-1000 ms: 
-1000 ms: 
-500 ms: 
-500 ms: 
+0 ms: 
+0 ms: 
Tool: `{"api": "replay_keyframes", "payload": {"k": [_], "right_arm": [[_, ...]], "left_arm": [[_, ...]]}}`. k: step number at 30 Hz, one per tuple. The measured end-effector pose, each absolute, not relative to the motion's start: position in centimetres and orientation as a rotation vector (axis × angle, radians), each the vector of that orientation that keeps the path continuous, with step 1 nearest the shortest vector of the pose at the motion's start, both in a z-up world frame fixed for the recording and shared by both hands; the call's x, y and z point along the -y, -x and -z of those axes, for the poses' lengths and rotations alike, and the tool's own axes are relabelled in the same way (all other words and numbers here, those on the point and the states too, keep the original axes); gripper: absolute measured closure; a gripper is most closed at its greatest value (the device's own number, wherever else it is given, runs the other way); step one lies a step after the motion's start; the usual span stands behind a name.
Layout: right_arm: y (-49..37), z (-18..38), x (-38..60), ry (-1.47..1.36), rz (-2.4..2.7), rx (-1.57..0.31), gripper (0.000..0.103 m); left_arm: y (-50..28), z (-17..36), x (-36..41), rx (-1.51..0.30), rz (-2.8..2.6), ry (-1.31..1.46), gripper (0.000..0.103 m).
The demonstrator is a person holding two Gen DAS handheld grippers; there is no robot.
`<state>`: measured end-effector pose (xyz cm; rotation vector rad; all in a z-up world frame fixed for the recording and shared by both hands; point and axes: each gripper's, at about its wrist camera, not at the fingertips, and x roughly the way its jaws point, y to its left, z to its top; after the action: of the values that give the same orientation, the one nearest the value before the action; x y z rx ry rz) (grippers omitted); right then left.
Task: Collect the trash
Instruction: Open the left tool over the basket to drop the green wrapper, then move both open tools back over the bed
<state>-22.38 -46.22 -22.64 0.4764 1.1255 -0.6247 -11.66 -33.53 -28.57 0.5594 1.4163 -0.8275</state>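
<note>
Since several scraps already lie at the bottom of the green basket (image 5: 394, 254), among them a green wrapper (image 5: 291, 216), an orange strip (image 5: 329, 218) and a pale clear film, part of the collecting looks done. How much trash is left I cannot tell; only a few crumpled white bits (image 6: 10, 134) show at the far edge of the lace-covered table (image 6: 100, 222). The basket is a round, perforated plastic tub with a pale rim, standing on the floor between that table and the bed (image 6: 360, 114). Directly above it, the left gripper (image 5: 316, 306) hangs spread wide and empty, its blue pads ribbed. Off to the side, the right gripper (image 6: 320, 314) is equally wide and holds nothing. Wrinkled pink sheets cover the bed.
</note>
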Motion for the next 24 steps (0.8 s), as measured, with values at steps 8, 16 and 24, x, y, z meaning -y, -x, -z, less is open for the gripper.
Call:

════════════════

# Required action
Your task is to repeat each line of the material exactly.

# Solved problem
-1000 ms: 
-1000 ms: 
-500 ms: 
-500 ms: 
+0 ms: 
+0 ms: 
Tool: `{"api": "replay_keyframes", "payload": {"k": [_], "right_arm": [[_, ...]], "left_arm": [[_, ...]]}}`. k: step number at 30 Hz, one per tuple. The measured end-effector pose, each absolute, not relative to the motion's start: position in centimetres and orientation as a rotation vector (axis × angle, radians), each the vector of that orientation that keeps the path continuous, with step 1 nearest the shortest vector of the pose at the motion's start, both in a z-up world frame fixed for the recording and shared by both hands; the call's x, y and z point along the -y, -x and -z of those axes, for the poses' lengths and rotations alike, and the tool's own axes are relabelled in the same way (all other words and numbers here, those on the point and the states too, keep the original axes); gripper: absolute measured closure; a gripper is most closed at its greatest value (the device's own number, wherever else it is given, runs the other way); step one lies a step after the motion's start; the usual span stands behind a name.
Layout: right_arm: y (-49..37), z (-18..38), x (-38..60), ry (-1.47..1.36), rz (-2.4..2.7), rx (-1.57..0.31), gripper (0.000..0.103 m); left_arm: y (-50..28), z (-17..36), x (-36..41), rx (-1.51..0.30), rz (-2.8..2.6), ry (-1.31..1.46), gripper (0.000..0.103 m).
The demonstrator is a person holding two Gen DAS handheld grippers; there is no robot.
`<state>`: measured end-effector pose (xyz cm; rotation vector rad; all in a z-up world frame fixed for the recording and shared by both hands; point and axes: each gripper's, at about its wrist camera, not at the fingertips, and x roughly the way its jaws point, y to its left, z to its top; after the action: of the values that give the same orientation, the one nearest the value before the action; x y z rx ry rz) (grippers omitted); right then left.
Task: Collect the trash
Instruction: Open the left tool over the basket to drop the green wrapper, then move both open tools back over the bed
<state>-22.38 -46.22 -22.64 0.4764 1.1255 -0.6247 -11.66 -33.53 -28.57 0.5594 1.4163 -0.8275</state>
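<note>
Since several scraps already lie at the bottom of the green basket (image 5: 394, 254), among them a green wrapper (image 5: 291, 216), an orange strip (image 5: 329, 218) and a pale clear film, part of the collecting looks done. How much trash is left I cannot tell; only a few crumpled white bits (image 6: 10, 134) show at the far edge of the lace-covered table (image 6: 100, 222). The basket is a round, perforated plastic tub with a pale rim, standing on the floor between that table and the bed (image 6: 360, 114). Directly above it, the left gripper (image 5: 316, 306) hangs spread wide and empty, its blue pads ribbed. Off to the side, the right gripper (image 6: 320, 314) is equally wide and holds nothing. Wrinkled pink sheets cover the bed.
</note>
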Motion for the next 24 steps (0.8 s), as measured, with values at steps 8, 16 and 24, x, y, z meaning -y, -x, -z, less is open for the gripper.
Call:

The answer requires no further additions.